DIRECTIONS.
Starting from the first line below, count the lines carrying the string "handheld" and answer with the count by itself.

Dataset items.
******

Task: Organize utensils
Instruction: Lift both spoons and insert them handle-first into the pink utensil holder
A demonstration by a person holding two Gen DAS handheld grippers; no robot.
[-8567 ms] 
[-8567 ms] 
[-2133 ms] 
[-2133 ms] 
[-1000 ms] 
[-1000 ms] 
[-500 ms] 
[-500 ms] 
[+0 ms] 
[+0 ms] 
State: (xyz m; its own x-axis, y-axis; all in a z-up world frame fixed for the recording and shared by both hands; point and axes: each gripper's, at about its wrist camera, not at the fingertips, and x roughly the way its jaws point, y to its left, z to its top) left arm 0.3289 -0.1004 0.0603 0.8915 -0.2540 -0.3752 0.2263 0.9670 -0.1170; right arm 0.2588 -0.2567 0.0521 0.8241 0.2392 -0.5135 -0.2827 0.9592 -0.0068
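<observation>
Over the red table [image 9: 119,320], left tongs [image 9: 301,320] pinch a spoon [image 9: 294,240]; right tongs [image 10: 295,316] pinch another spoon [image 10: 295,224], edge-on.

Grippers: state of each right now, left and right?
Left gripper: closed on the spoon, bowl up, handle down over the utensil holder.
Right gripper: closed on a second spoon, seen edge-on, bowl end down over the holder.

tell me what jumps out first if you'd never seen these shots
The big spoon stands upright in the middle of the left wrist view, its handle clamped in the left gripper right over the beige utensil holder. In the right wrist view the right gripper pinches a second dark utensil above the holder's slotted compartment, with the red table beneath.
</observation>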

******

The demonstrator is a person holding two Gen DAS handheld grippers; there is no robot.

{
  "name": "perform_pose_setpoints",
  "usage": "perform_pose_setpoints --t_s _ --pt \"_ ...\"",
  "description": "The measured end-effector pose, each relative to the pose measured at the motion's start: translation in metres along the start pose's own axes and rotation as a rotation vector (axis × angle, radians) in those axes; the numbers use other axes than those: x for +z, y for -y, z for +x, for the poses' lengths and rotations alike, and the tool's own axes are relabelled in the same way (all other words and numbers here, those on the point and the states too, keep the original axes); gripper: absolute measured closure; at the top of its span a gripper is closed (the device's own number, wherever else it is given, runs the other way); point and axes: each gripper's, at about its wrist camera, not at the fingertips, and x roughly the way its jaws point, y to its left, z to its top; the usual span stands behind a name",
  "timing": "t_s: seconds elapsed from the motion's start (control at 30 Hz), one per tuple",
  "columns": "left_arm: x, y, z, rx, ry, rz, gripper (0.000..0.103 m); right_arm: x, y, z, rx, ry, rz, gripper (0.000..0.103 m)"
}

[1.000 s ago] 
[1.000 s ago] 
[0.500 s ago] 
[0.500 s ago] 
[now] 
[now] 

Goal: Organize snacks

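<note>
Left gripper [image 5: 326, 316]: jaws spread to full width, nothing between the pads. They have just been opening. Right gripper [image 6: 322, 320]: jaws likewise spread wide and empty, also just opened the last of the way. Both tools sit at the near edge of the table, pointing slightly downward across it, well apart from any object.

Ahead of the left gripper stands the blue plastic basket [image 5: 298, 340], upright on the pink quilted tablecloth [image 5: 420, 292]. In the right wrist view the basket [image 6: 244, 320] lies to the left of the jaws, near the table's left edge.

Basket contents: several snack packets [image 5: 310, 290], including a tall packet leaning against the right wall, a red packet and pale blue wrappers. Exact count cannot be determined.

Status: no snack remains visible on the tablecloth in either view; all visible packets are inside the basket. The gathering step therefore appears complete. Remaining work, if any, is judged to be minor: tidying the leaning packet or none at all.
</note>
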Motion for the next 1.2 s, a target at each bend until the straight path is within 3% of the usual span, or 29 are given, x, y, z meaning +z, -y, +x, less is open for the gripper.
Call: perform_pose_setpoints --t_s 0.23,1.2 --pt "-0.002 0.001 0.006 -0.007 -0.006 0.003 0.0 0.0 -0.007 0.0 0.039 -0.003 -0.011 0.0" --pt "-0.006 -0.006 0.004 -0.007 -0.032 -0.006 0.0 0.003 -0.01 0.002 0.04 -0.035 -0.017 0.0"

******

RESPONSE AREA.
2